- _Work to be completed_:
Look below for the line containing "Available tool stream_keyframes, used"; from there, print each line exactly up to and including the line containing "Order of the", and stop.

━━━━━━━━━━━━━━━━

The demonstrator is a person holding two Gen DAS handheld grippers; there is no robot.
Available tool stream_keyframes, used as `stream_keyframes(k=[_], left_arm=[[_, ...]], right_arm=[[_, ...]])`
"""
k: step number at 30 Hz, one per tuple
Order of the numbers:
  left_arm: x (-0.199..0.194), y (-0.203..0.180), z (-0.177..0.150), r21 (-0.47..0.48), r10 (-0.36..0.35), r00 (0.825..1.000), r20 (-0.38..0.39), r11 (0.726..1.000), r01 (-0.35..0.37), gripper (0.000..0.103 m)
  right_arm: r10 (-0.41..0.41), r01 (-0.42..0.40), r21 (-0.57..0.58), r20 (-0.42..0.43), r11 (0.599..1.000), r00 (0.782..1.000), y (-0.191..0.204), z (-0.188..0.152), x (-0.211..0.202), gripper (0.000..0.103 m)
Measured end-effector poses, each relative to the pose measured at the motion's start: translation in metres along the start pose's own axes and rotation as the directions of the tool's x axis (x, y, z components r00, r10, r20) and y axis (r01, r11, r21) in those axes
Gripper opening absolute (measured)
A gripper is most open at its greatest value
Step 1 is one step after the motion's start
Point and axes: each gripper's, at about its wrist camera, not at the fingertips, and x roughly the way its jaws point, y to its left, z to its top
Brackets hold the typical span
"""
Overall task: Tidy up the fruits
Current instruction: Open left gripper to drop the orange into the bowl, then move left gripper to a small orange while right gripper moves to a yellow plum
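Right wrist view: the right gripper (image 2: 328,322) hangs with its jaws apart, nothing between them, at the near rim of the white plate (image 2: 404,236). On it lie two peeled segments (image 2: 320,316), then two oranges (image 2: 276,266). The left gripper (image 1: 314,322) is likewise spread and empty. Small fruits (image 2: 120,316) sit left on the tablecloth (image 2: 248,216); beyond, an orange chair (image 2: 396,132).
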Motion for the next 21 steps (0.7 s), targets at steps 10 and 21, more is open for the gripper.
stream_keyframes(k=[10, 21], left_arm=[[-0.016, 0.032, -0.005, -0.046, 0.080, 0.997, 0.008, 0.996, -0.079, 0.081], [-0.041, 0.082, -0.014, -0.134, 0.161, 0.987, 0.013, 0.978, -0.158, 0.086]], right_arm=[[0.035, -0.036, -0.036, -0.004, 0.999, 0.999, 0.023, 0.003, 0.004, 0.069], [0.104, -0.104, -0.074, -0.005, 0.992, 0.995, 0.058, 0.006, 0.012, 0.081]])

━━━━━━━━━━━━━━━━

- _Task solution_:
Available tool stream_keyframes, used as `stream_keyframes(k=[_], left_arm=[[_, ...]], right_arm=[[_, ...]])`
"""
k: step number at 30 Hz, one per tuple
Order of the numbers:

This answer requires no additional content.